*AIM OF THE EXERCISE*: Until you reach the line containing "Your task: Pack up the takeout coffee", reproduce each line of the listing exactly, please, and include that line as well.

───

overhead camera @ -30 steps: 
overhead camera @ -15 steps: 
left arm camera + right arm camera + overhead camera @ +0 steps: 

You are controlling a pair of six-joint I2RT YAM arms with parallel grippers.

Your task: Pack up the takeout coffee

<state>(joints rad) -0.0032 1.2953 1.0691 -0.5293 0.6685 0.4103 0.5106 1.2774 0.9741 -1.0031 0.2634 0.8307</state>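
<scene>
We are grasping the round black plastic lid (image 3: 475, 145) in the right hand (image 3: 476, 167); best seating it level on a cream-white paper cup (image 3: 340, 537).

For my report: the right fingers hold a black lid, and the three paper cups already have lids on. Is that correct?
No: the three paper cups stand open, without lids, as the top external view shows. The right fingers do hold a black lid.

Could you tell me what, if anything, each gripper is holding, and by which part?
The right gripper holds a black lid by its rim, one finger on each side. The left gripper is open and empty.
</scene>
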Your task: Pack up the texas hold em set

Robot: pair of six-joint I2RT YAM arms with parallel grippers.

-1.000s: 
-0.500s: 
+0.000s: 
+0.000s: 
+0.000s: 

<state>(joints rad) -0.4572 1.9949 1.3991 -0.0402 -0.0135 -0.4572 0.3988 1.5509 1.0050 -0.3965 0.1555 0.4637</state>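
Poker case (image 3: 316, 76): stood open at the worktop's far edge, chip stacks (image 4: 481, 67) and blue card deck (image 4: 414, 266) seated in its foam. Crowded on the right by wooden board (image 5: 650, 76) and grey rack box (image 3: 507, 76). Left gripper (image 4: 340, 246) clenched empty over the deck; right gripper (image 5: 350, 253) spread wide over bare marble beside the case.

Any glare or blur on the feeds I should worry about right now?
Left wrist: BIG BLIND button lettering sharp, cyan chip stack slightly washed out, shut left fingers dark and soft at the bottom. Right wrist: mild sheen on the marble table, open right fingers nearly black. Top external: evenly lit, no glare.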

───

*RESULT OF THE EXERCISE*:
overhead camera @ -30 steps: 
overhead camera @ -15 steps: 
left arm camera + right arm camera + overhead camera @ +0 steps: 

You are controlling a pair of six-joint I2RT YAM arms with parallel grippers.

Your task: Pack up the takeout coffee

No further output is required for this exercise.